> [Available data]
>>>

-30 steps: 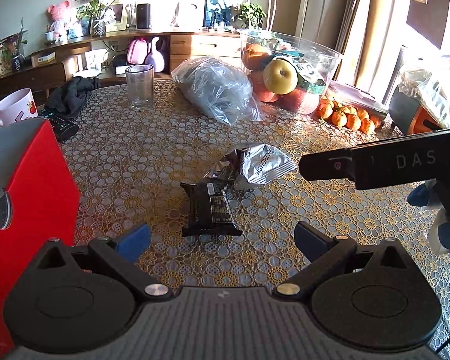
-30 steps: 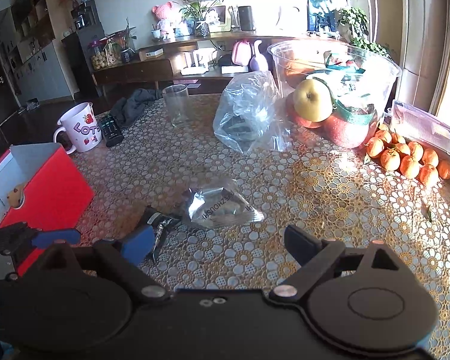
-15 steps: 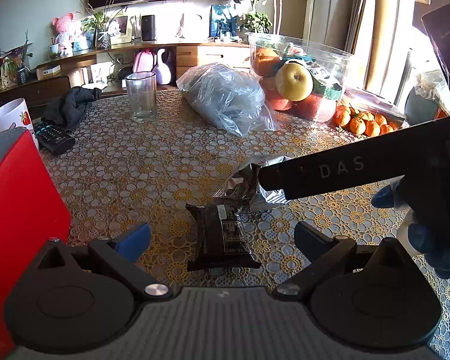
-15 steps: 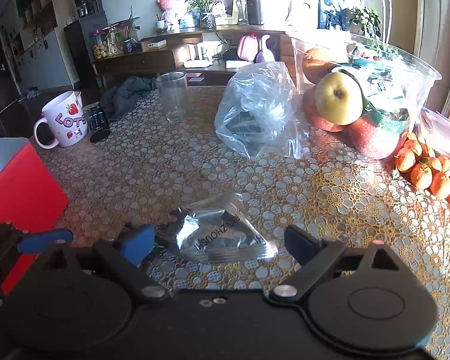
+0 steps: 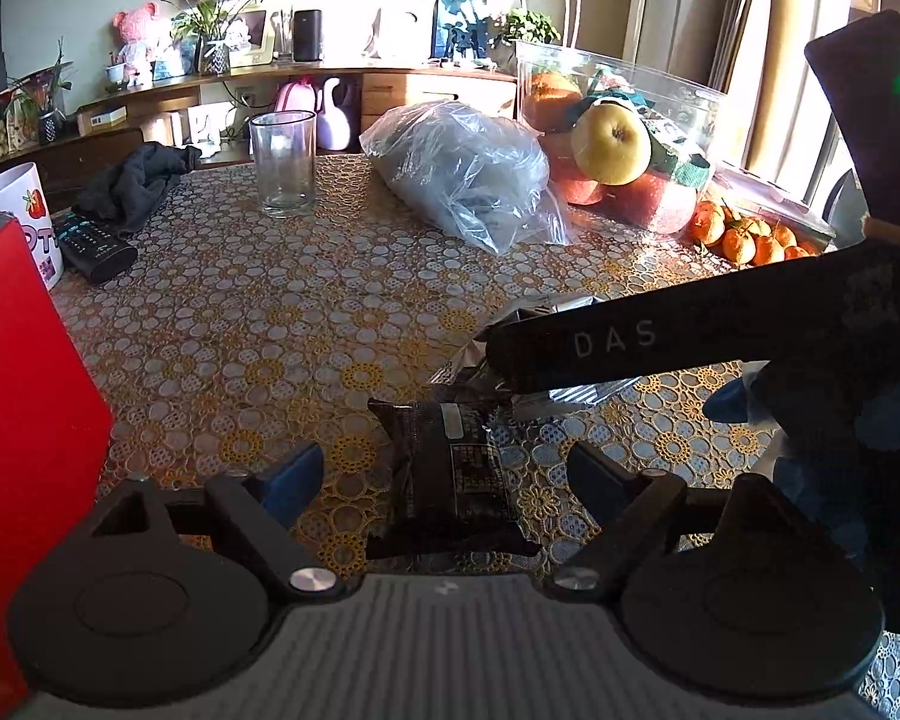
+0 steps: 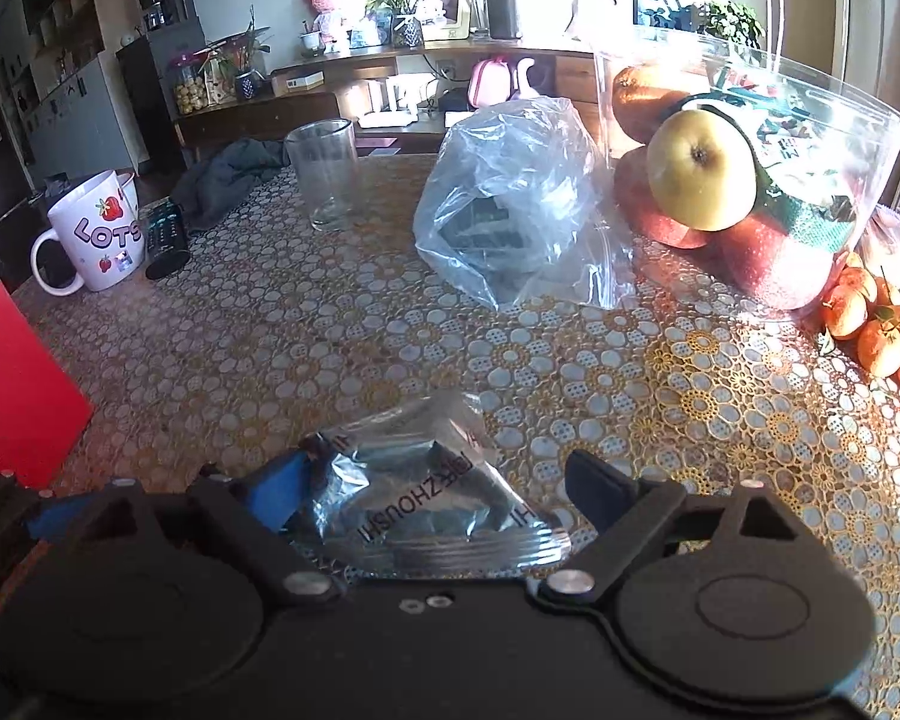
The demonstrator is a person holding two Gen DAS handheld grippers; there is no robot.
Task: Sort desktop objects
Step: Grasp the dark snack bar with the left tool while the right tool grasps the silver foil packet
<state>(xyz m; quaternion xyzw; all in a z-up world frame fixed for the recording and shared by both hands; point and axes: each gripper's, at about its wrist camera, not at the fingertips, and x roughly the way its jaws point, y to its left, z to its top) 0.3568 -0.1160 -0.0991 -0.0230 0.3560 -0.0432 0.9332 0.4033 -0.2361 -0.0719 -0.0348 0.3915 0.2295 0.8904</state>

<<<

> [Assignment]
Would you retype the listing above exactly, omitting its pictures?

> [Answer box]
-30 steps: 
-30 steps: 
-15 steps: 
-15 steps: 
+0 steps: 
+0 steps: 
The demonstrator is a person holding two Gen DAS handheld grippers; there is no robot.
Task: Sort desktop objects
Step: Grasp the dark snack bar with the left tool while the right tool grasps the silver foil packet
<state>(xyz m; quaternion xyzw; all in a z-up world frame fixed for the recording and shared by both hands; point and axes: each gripper's, at about its wrist camera, not at the fingertips, and x roughly the way its jaws point, y to its left, z to its top) 0.3568 -0.1160 -0.0991 -0.0230 0.3560 -0.0432 0.9332 0.4033 -0.2361 -0.0719 -0.0348 0.3915 0.2295 0.8904</state>

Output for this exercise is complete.